HSV esophagitis is recognized by shallow ulcers with raised, well-demarcated edges, often described as volcano-edge ulcers, distributed in the mid to distal esophagus. The histologic fingerprint is multinucleated giant cells with intranuclear Cowdry type A inclusions in the squamous epithelial cells at the edge of the ulcer. That location matters at the moment of biopsy. HSV biopsies are taken from the ulcer edge, because that is where the infected epithelial cells live. Treatment is acyclovir at four hundred milligrams orally five times daily for fourteen to twenty-one days in the immunocompromised host, with intravenous acyclovir when oral intake is impossible. Foscarnet covers acyclovir-resistant HSV.

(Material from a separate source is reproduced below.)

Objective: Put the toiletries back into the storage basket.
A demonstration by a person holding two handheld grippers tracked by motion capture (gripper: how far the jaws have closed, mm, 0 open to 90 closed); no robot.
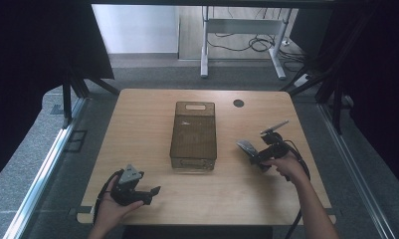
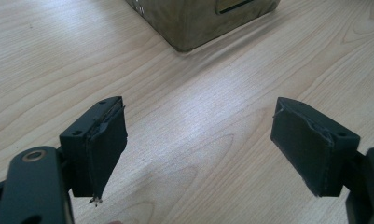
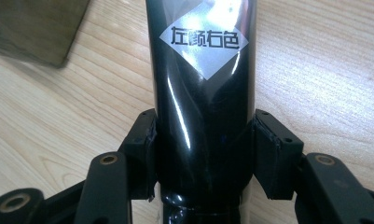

CMV esophagitis is recognized by one or more large, deep, often serpiginous ulcers in the distal esophagus, sometimes described as punched-out or geographic. The histologic fingerprint is owl-eye intranuclear inclusions and basophilic cytoplasmic inclusions in endothelial cells and stromal fibroblasts in the submucosal tissue. The biopsy site again matters. CMV biopsies are taken from the ulcer base, because that is where the infected stromal cells live. So hold the pairing: HSV is the epithelial-edge diagnosis, CMV is the stromal-base diagnosis. Forgetting the biopsy-site distinction is the place careful reading misses the organism. The host pattern that points toward CMV is HIV with CD4 under one hundred, solid-organ transplantation, or chemotherapy-induced neutropenia. Treatment is intravenous ganciclovir at five milligrams per kilogram twice daily for induction, with transition to oral valganciclovir for completion. Foscarnet is the alternative for ganciclovir-resistant disease. Chapter five carries the detailed infectious workup. That includes the decision rule for skipping empiric fluconazole and proceeding directly to EGD. The drivers are severity, immunocompromise, lack of fluconazole response, or a presentation that fits a viral or pill etiology rather than Candida.

So the through-line of this episode is that the diagnosis is recognized on the history, and the test confirms what the history already said. PPI failure in a patient who looks like GERD on the surface is the alert that the diagnosis is not GERD. Globus is reassured. Rumination is retrained with diaphragmatic breathing. Functional chest pain is neuromodulated. Functional heartburn and reflux hypersensitivity are sorted by their acid-exposure profile in chapter three. And odynophagia is sorted by the pill axis, the immune-status axis, and the prior-injury axis before a scope is ordered, with the biopsy site separating HSV from CMV.

That leaves the dysphagias that the standard workup misses because the diagnosis lives outside the EGD report. Episode three takes those on. The post-surgical dysphagias after fundoplication and bariatric surgery, read first on a barium swallow that shows the geometry. And the systemic dysphagias recognized by the disease outside the GI tract, with the manometric fingerprint of scleroderma as the one to carry forward.